“Oh you’re just projecting,” is what people say to me whenever I point out their flaws. Was my pointing out their flaws unsolicited? Of course it was. Did they say I was projecting so the unsolicited discussion about their flaws could grind to a halt? I used to think so…but I’ve heard it so much recently that I have started to wonder…
Am I projecting?
Since the concept of psychological projection has permeated the collective consciousness to the point where any old loon can pull the term out of their back pocket to kibosh any criticism that makes them uncomfortable, let’s define it.
Projection occurs when there is something too painful to bear or accept. We block it out or disavow it. We unconsciously disown awareness of that experience. And since parts of the human psyche don’t simply disappear, no matter how hard we may try, these painful feelings we don’t want to accept in ourselves tend to appear inside of somebody else.
As the laymen say: the pot calling the kettle black.
As far as psychological defence mechanisms go, there are few better than projection because of its practical applications. Think back to when you were an infant. Screaming and crying at the top of your lungs with no understanding of your own experience. All you could do was make other people around you feel uncomfortable with your wails until someone did something about it. This is a practical application of projection and without it, we’d all be dead.
And as we get older, we learn that this skill can not just be used for basic survival. Projecting can help us cope with the scariest thing about life: our flaws. We lie, we justify, we convince ourselves that we are not loathsomely selfish and overbearing. Everyone else is. We’re not grouchy, everyone else simply takes great pleasure in being as irritable as can be.
However, projection can be troublesome because when it’s thrown back in our faces, we can’t help but pause to ponder…”AM I PROJECTING?”…thus seceding the discussion as the loser. Thankfully, there is a way to never losing an unsolicited criticism session in this manner ever again. Know the difference between when you really are projecting and when people are simply trying to weasel their way out of accepting unpleasant truths about themselves.
How do you know when you’re projecting? There are three telltale signs that you are projecting.
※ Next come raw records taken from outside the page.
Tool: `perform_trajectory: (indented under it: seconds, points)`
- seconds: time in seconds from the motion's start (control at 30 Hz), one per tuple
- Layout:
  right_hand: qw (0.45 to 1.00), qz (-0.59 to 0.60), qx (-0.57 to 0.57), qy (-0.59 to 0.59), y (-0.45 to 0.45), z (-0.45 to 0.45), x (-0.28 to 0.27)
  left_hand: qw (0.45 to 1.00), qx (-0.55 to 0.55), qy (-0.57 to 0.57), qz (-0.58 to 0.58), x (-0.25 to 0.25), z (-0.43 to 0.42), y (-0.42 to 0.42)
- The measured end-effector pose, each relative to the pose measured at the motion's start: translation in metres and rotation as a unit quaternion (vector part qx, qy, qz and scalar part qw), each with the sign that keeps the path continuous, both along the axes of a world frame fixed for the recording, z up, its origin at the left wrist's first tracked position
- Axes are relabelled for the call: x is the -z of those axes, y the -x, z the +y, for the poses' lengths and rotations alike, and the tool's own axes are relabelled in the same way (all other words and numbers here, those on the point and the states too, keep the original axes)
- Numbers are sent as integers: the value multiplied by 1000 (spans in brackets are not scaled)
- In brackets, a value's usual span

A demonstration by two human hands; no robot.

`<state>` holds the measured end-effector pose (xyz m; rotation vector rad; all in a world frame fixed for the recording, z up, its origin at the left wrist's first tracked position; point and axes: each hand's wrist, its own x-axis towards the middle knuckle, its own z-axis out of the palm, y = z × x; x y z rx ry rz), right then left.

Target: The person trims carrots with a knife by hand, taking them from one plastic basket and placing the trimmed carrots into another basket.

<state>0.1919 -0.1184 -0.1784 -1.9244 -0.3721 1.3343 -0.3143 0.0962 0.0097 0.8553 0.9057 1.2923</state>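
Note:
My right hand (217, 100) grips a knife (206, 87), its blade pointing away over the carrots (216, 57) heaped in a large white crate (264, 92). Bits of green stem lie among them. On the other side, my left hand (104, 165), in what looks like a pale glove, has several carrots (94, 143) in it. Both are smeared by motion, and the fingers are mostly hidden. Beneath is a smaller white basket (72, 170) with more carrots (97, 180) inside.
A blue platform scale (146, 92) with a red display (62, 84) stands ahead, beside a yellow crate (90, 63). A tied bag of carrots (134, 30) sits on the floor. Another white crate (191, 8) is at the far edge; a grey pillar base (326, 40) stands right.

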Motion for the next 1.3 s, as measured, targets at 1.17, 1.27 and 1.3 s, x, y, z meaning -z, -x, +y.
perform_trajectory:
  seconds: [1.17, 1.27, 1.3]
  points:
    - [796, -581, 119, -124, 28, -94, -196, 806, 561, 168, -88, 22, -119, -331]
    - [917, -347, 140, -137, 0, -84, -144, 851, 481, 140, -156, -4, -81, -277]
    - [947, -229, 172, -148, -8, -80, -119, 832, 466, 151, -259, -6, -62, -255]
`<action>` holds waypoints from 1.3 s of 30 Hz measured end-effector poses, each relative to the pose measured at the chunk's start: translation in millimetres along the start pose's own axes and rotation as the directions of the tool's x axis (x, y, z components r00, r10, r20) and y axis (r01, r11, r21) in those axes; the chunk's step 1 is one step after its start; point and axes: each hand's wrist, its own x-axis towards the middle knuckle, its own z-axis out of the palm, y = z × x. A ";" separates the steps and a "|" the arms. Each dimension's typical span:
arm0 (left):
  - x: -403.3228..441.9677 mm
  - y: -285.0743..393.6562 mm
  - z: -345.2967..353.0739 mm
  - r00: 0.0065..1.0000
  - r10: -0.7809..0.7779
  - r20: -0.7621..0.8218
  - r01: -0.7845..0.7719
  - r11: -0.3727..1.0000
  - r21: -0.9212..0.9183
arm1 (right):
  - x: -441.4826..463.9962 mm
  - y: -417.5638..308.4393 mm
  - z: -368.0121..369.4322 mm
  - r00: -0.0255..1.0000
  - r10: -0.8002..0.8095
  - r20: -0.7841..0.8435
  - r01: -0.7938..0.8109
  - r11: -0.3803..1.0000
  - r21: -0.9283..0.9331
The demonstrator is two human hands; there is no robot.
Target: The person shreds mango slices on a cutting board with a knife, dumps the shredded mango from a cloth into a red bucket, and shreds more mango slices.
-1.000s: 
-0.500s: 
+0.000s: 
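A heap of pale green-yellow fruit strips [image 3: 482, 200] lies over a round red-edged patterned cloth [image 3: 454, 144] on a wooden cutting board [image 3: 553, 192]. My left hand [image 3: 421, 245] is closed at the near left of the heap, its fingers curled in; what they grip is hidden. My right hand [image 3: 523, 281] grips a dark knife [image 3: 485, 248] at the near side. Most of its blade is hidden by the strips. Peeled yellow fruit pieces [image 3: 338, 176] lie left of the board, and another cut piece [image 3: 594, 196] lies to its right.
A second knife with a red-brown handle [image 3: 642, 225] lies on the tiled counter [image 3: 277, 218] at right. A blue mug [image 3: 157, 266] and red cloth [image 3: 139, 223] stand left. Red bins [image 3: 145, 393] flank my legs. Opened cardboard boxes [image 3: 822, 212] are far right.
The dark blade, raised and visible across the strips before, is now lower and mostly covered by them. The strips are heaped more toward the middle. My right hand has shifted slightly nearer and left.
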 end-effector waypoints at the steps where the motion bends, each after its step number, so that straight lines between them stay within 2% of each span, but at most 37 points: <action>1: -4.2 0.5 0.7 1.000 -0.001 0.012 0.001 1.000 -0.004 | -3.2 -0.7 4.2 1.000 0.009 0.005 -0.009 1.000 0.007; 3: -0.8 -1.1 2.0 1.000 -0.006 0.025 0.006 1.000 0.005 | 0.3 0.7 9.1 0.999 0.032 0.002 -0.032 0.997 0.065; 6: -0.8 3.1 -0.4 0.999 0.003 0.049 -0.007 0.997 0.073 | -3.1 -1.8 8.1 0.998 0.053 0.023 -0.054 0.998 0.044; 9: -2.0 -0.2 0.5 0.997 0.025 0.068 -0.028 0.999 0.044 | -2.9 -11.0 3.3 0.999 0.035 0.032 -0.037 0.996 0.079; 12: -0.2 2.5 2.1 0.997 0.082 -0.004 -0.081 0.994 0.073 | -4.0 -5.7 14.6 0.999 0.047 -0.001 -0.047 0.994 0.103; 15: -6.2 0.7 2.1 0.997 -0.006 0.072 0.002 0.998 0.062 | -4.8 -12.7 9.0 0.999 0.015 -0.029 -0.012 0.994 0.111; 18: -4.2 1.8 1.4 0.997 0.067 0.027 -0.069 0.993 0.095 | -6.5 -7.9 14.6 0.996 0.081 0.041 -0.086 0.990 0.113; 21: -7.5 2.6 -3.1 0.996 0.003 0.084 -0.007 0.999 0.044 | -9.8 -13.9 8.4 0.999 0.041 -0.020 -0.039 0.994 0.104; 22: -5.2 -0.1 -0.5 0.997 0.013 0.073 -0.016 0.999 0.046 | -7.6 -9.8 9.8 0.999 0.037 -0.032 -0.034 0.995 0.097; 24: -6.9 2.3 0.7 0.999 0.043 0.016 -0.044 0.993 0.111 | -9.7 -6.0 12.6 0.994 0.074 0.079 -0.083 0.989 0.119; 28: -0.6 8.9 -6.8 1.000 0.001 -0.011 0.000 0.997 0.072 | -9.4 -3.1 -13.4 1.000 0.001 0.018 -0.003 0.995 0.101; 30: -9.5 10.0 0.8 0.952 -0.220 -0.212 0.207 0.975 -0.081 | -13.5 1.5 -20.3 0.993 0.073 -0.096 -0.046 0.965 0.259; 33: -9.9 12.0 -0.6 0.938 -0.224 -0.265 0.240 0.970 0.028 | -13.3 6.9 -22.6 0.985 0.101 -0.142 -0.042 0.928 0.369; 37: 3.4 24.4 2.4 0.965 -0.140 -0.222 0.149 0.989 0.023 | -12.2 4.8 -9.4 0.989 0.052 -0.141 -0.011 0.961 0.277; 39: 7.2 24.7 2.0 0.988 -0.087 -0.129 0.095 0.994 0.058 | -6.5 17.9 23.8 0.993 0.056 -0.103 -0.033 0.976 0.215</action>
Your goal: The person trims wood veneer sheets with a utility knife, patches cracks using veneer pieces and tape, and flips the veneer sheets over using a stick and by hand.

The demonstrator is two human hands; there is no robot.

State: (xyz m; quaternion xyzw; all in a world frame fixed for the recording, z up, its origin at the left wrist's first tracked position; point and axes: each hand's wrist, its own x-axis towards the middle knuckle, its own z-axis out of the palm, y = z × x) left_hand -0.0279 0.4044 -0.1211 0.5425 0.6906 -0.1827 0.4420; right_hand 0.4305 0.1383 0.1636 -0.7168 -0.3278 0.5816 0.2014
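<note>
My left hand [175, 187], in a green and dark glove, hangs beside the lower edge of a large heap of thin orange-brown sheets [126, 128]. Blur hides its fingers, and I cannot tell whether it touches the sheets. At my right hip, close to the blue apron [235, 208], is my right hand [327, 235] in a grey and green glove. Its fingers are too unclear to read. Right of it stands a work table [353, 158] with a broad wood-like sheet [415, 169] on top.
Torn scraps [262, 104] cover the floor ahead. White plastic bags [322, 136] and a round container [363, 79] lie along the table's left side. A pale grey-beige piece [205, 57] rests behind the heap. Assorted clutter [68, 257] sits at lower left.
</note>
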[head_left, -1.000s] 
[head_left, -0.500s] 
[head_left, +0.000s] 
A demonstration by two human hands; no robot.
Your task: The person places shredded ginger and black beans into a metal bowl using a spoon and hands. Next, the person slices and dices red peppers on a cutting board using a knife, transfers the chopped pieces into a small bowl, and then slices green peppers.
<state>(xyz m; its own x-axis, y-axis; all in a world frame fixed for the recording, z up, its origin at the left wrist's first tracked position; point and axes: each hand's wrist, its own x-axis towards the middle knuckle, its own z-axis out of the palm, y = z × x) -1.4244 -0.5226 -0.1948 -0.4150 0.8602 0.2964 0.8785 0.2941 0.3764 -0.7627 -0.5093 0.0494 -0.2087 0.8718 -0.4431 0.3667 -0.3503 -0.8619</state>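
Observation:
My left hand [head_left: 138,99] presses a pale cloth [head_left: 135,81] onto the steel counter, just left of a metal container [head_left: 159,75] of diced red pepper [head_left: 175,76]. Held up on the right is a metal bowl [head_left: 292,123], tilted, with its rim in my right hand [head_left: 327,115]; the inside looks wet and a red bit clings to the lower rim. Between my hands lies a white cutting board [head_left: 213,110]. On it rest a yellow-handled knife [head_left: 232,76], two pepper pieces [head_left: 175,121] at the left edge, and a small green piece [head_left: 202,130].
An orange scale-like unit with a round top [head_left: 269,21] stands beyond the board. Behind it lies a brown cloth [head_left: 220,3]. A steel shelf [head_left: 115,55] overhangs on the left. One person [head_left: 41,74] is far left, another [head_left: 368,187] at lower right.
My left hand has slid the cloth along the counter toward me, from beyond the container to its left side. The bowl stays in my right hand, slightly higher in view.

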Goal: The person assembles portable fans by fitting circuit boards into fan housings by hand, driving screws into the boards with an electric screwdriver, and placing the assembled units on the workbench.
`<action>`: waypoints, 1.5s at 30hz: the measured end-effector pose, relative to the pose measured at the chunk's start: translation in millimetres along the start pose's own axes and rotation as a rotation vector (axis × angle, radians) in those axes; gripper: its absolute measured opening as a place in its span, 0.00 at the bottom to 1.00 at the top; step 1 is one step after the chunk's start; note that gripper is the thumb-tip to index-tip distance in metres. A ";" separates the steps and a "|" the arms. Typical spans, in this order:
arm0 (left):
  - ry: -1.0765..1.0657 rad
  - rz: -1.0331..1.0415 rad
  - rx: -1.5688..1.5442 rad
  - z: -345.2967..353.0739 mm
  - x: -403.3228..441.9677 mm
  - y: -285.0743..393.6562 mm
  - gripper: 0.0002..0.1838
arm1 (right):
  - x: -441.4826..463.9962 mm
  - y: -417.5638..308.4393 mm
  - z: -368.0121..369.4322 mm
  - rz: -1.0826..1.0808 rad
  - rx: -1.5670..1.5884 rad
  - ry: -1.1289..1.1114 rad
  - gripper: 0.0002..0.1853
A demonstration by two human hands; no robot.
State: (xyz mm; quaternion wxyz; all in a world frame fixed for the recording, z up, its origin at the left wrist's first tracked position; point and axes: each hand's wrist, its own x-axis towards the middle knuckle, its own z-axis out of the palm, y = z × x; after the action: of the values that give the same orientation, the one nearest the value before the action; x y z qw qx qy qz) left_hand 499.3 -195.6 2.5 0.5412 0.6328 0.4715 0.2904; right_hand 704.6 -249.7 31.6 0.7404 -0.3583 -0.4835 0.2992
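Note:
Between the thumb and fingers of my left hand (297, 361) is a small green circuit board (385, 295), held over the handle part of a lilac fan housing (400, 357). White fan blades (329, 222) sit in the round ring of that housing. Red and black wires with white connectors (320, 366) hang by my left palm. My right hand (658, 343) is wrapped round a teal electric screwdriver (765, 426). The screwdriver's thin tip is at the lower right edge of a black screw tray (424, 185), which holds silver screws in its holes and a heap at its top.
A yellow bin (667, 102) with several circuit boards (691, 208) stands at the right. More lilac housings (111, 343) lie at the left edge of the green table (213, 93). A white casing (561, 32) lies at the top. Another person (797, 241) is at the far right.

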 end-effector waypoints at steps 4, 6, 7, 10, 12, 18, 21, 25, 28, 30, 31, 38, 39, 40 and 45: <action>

1. You have a hard time admitting your own flaws.
Me? Flaws? No. Never.
Maybe some people like to say they reflect on mistakes they’ve made. Personally, I prefer to pour praise all over myself because its sticky like honey. Honey. I can’t describe. How good it feels inside.
If you fit that description, you’re either Mariah Carey or projecting.
2. You are the only one who notices this person’s “flaw”
Can’t you see that So-and-so is manipulative? No? Just me?
Since projection is a manifestation of one’s own personal shortcomings, and everyone’s flaws are different, the thing that bothers you about So-and-so won’t ring true for others.
That is not in anyway shape or form an admonishment of being annoyed with people. Nor do I mean to suggest that you should doubt yourself when you notice someone’s flaws. Because believe me, they flawed. You should always be pursuing a way to expose their flaws to the rest of your social group, family, coworkers, whatever in the nicest possible way. It’s called: “being inquisitive.”
If the group does not reach a consensus on your evaluation, then you’re probably projecting.
3. You have been described in the same way
If you’re ragging on someone for their flaws and you use a turn of phrase that makes you suddenly travel back in time and relive a moment wherein you were described in the same way…well, then, yeah.
You a projector.
Before accusing someone of being flawed, which really isn’t such a big deal since we all are, it’s always good to take a step back and ponder why this bothers us. Is it really worth complaining about? Do you really believe that they deserve the accusation you are making? Or is it because you see something loathsome about yourself in another?
Acknowledgement of our flaws is what makes us grow. But if we wholeheartedly know that we are not projecting and we are accused of doing so, then I suppose that all we can do is light their houses on fire because I’d like to see any of you accuse me of projecting when you ain’t got no roof over your head.